# Task prompt
Skip the pictures and repeat each line of the data exactly.

____ Given data

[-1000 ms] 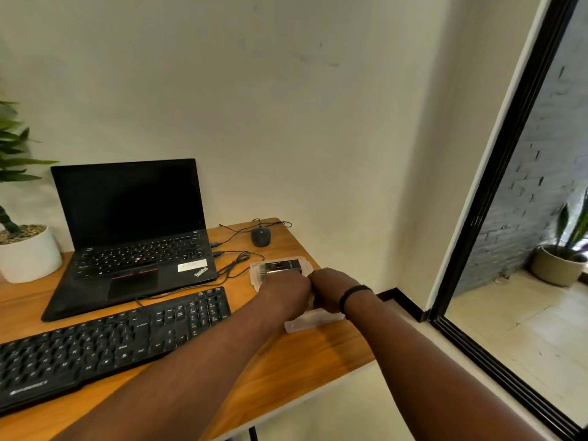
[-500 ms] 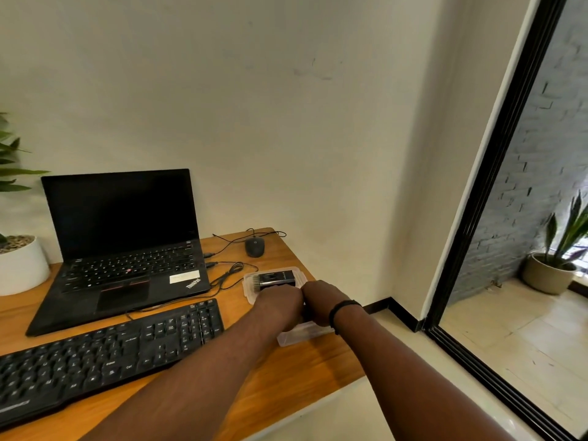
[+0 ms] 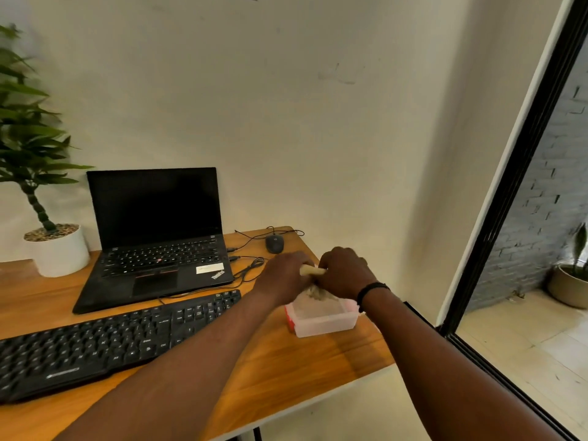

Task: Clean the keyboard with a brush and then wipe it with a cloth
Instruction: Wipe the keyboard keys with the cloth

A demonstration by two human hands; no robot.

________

# Completed task
[-1000 ms] 
[-500 ms] 
[+0 ms] 

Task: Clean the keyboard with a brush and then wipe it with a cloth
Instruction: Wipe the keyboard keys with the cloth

A demonstration by two human hands; no robot.

No further output is needed for this exercise.